Roughly 25 km away from here, in Rudrapur, one realises that the BJP has been able to successfully exploit the Trinamool’s image of Muslim appeaser. “Mamata namaz padhne chali gai. Aajtak dekha ki Muslim neta ko Hindu ka culture follow karte hue? (Mamata went to offer namaz. Have you ever seen any Muslim leader celebrate Hindu customs?),” said Swaroop Mondal. The Rashtriya Swayamsevak Sangh has been active here for the past five years.

Swaroop, 27, is in-charge of the RSS in Rudrapur. “Our support base has been increasing since 2014. We have around 2,500 members here and 300 come for shakhas.” The RSS holds five shakhas in the area and three months back, a BJP office was opened at the Rudrapur street. BJP flags in Rudrapur were visible on several houses around the newly-opened BJP office.

A young man in his twenties, with a teeka, standing outside the BJP office suddenly told us “Only Republic TV had the courage to show what was happening here. It was only after Republic broadcasted the news, others followed and so the situation improved.” It was only after he left, that we were told that he was a Trinamool youth leader.
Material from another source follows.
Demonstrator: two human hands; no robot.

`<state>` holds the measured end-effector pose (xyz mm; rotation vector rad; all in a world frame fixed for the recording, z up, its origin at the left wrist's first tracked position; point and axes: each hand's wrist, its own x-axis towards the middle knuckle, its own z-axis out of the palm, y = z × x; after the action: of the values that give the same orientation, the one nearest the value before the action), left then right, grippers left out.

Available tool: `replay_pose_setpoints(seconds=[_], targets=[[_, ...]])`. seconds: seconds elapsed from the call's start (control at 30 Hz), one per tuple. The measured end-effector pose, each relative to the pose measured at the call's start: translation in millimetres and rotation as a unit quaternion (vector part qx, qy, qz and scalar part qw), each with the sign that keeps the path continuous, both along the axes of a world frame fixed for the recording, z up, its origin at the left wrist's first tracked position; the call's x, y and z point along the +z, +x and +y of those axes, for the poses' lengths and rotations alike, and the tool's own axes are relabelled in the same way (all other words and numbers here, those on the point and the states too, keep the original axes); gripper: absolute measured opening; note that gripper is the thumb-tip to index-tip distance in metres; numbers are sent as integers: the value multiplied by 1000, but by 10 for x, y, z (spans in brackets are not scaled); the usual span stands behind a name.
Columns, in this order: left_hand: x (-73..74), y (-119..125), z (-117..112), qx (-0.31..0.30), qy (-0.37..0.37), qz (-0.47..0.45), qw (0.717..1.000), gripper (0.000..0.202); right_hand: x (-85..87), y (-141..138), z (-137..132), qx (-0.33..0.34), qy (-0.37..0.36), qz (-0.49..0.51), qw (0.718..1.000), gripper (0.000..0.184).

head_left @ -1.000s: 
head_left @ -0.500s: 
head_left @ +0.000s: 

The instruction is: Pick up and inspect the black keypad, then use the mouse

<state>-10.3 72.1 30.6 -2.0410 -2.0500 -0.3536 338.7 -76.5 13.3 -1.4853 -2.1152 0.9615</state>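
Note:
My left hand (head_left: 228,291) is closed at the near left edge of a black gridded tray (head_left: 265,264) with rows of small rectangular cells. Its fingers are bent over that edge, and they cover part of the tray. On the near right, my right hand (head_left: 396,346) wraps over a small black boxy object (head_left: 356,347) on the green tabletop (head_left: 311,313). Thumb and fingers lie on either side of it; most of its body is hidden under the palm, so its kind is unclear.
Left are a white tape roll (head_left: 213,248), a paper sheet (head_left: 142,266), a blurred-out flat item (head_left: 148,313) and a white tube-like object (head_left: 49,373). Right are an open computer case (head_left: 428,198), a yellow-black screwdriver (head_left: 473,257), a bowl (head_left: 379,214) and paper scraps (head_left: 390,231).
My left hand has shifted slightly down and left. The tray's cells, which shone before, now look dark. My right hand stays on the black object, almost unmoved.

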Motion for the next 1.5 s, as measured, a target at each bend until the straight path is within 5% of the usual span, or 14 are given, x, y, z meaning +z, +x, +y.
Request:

West Bengal has been a Trinamool stronghold for an inordinately long time. But no one party has expressed as much interest in the region following the riots as the BJP. The party seems to be making inroads into the state on the backs of the Hindu insecurity vote. The BJP state president’s brazen comments against Muslims reflect confidence that should worry the party governing West Bengal.